O sistema escravagista, perpetuando o uso abusivo da força, provocou inúmeras fugas de africanos escravizados para as matas, de onde foram resgatados e recepcionados pelos/as bravos/as guerreiros/as indígenas que, conforme me referi, não se subordinaram às investidas de desbravamento e à ocupação de suas terras. O povo da terra sabia muito bem o que estava acontecendo com os africanos fugidos, pois, haviam vivido seguidos e violentos embates que resultaram em verdadeira carnificina de diversas etnias indígenas.

Africanos, homens e mulheres escravizados, muitos dentre eles destituídos da nobreza que desfrutavam em terras do continente africano; guerreiros, agricultores, ferreiros, no processo da reconstrução de suas vidas além mar, constituíram um novo padrão civilizatório africano. Protegidos pelos espíritos das matas, dos companheiros de infortúnio, mesmo não dominando a mesma língua, estabeleceram um pacto em favor da sobrevivência, pela luta e resistência contra a opressão do colonizador cruel e desumano.

Instalam-se no Brasil novas fortificações, verdadeiros centros de resistência. Africanos, indígenas, brancos, todos explorados pelo sistema colonial português, unem-se para resistir às investidas de exploração e escravização da pessoa humana. Proliferam em várias capitanias os mocambos ou quilombos. Surge, nas Alagoas, o primeiro e mais complexo campo de resistência, o Quilombo dos Macacos, sede do Quilombo dos Palmares, estrategicamente posicionado. Ali foram estabelecidas novas regras de convivência, novas regras de conduta que podemos constatar como a primeira iniciativa de um movimento social no Brasil.

Alicerçados com o conhecimento da agricultura, da agropecuária, da metalurgia que traziam do continente africano; aplicando novas formas de escoamento da produção, Palmares torna-se o primeiro Estado Afro-Indígena das Américas. Os povos indígenas absorveram a nova forma de governo e foi estabelecido, em parceria, formas de organização contra as invasões.

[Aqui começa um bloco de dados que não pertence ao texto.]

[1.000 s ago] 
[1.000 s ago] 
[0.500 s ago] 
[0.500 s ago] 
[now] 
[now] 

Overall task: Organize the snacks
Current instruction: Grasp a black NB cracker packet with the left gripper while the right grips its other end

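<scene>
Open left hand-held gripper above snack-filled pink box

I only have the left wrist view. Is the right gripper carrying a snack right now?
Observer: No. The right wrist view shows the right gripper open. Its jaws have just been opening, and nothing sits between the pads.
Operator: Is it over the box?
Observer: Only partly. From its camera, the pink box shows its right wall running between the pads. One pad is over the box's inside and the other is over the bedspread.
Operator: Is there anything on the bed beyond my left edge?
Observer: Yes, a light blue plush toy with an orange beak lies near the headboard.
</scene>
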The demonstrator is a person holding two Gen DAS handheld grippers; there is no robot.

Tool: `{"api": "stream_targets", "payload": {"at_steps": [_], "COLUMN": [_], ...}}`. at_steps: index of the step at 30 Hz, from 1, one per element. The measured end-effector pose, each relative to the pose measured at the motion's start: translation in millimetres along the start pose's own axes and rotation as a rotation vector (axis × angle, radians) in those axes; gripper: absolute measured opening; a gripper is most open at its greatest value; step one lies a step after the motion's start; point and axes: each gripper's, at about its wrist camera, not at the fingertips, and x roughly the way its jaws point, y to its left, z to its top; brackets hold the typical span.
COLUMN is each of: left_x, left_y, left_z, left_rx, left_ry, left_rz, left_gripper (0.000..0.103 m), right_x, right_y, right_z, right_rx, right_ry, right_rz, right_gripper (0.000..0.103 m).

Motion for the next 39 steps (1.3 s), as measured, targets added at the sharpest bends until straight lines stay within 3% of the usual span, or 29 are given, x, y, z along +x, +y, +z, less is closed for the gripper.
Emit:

Durante o período da escravidão no Brasil, não se tem notícias de conflitos entre negros e indígenas, como nos informa o historiador Flávio Gomes, em “Raça como Retórica”, organizado pela Sra. Ivonne Maggie, no capítulo referente à escravidão no Amazonas e Grão-Pará: muitos dos africanos durante a fuga morriam pela malária e outros conseguiam se salvar e passaram a viver em aldeias indígenas estabelecendo assim novas relações de cordialidade.

A oportunidade de os africanos se organizarem, no quilombo, buscando manter as mesmas formas de vida, como as que tinham nas sociedades no continente africano, foi possível graças à acolhida dos povos indígenas. Naquele novo lugar os africanos se dedicaram a reconstruir suas vidas, através da cultura, da fé e da resistência.

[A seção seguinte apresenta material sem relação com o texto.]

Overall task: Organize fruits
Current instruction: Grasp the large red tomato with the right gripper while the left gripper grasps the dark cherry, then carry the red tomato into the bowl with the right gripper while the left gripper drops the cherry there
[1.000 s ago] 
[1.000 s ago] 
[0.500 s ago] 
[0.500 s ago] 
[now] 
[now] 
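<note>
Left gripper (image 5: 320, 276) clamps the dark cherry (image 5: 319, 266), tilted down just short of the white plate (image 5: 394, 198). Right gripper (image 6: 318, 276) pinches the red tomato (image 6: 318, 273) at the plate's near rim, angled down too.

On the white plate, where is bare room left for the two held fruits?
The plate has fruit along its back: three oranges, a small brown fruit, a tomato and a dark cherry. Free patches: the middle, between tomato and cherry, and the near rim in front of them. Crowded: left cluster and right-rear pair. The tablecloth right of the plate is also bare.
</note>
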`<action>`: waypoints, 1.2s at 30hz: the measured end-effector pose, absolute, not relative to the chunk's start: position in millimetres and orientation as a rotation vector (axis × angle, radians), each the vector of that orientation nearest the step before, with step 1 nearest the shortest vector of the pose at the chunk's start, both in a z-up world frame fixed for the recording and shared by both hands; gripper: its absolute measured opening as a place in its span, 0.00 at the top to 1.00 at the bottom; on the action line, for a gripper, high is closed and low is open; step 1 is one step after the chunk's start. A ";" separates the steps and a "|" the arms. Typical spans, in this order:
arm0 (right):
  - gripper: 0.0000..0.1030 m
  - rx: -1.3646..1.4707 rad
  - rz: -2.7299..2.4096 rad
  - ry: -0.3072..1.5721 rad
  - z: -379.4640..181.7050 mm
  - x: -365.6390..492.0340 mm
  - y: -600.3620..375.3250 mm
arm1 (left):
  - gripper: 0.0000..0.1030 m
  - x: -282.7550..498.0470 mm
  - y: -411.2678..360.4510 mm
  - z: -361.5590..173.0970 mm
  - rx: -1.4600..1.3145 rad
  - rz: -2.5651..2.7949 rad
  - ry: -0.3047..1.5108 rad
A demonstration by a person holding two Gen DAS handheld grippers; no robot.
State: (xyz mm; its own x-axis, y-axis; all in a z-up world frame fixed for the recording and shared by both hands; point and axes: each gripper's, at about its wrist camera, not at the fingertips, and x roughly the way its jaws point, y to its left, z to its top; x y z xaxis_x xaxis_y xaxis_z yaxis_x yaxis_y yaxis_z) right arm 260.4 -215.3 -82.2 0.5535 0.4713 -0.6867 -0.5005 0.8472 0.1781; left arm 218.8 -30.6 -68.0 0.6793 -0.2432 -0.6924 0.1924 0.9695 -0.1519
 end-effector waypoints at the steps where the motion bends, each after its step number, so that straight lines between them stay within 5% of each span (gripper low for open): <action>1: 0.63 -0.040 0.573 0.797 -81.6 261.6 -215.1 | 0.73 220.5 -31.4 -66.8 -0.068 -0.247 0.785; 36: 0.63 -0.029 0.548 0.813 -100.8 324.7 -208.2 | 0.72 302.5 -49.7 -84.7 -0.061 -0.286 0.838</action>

E qual a situação desses povos irmãos, hoje? Hoje, a população indígena está estimada em pouco mais de 300 mil pessoas. Dizimados, reagindo como podiam à invasão de suas terras; expulsos de seus territórios, degradados pela ausência de políticas públicas, pela falta da demarcação de território; sofrem a invisibilidade, a discriminação, o etnocídio, enquanto, sob a falácia da valorização cultural, relegam suas culturas a “folclore”.

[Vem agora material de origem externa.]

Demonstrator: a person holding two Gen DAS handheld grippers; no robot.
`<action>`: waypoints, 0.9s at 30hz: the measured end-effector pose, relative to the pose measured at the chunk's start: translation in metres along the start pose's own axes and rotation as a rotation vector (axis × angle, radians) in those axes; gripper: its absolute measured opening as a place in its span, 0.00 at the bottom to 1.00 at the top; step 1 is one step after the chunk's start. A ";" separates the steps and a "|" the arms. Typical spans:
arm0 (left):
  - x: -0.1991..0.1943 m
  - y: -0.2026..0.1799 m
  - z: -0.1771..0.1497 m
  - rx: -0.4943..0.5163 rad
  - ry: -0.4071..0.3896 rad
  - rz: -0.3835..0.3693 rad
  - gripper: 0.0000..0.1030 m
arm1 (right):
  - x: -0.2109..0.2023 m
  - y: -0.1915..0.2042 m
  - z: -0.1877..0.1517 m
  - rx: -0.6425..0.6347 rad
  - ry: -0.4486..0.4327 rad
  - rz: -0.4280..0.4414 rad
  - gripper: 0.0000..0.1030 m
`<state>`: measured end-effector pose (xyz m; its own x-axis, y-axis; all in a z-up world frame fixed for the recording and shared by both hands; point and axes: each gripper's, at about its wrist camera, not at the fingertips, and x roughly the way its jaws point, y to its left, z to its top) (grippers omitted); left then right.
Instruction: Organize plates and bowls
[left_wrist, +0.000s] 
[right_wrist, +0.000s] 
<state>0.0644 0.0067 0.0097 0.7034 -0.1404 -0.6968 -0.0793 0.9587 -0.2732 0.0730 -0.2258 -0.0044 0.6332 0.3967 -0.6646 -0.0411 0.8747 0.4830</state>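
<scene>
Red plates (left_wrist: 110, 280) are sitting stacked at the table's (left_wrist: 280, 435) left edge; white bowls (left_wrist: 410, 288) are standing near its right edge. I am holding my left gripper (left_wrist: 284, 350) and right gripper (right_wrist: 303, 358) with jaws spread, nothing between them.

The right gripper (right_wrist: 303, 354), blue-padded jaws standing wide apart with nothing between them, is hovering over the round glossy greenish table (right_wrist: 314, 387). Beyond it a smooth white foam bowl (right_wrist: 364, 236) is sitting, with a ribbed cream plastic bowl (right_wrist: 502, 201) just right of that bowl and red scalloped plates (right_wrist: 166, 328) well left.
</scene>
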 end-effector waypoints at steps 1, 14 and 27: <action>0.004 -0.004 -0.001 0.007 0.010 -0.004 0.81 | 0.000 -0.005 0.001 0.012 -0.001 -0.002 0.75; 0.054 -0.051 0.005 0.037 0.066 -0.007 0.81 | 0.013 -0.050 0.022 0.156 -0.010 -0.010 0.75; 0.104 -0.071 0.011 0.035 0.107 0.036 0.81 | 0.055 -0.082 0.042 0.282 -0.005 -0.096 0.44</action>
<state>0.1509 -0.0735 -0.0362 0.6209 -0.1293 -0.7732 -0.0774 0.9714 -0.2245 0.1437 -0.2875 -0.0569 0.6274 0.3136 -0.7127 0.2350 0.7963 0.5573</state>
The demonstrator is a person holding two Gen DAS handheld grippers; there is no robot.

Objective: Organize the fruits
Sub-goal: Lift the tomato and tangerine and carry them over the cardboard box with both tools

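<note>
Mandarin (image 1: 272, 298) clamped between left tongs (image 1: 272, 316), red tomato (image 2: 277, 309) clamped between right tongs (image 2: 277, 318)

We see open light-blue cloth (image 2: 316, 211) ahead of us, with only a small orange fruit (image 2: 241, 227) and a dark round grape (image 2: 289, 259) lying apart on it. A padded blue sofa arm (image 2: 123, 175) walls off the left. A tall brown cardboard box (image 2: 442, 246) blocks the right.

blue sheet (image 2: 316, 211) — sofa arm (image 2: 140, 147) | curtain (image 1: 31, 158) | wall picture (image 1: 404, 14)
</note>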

A abolição da escravidão indígena, em 1690, e a decantada abolição da escravatura no Brasil, em 1888, nada garantiram a cada um desses seguimentos populacionais secularmente explorados, aos quais foi deixado absolutamente nada.

Mas o Brasil soube receber povos de além mar! Para o processo incentivado da imigração italiana, polonesa e alemã, foram asseguradas oportunidades, regalias, para integrarem a sociedade brasileira. Foram-lhes oferecidas condições dignas, concedidos lotes de terras para produção e sobrevivência; incentivos agrícolas e acesso à educação, com liberdade para criar suas escolas, falarem seus idiomas de origem e praticarem suas culturas.

Foi a adoção de “cotas” que beneficiou estes seguimentos que tiveram oportunidade de se desenvolver, num país que tinha nítidas intenção de estabelecer um processo de branqueamento. Esse processo de branqueamento não só promoveu a incorporação da mão-de-obra branca européia, deixando os africanos à própria sorte, como provocou a exclusão dos negros e dos povos indígenas dos bancos escolares.

Durante o período pós-abolição, no Brasil, à elite, que conseqüentemente é branca, sempre foi assegurado tratamento preferencial e favorável!

Nesse momento, estamos diante de um grande desafio, no país: a adoção de cotas para negros e indígenas e a adoção de políticas contra as desigualdades e pela reparação histórica para afrodescendentes e indígenas, conforme prevê a Declaração e o Plano de Ação de Durban.

As ações do movimento negro, no sentido de que sejam implementadas as cotas nas universidades públicas e as mobilizações nacionais devem inserir nossos irmãos indígenas.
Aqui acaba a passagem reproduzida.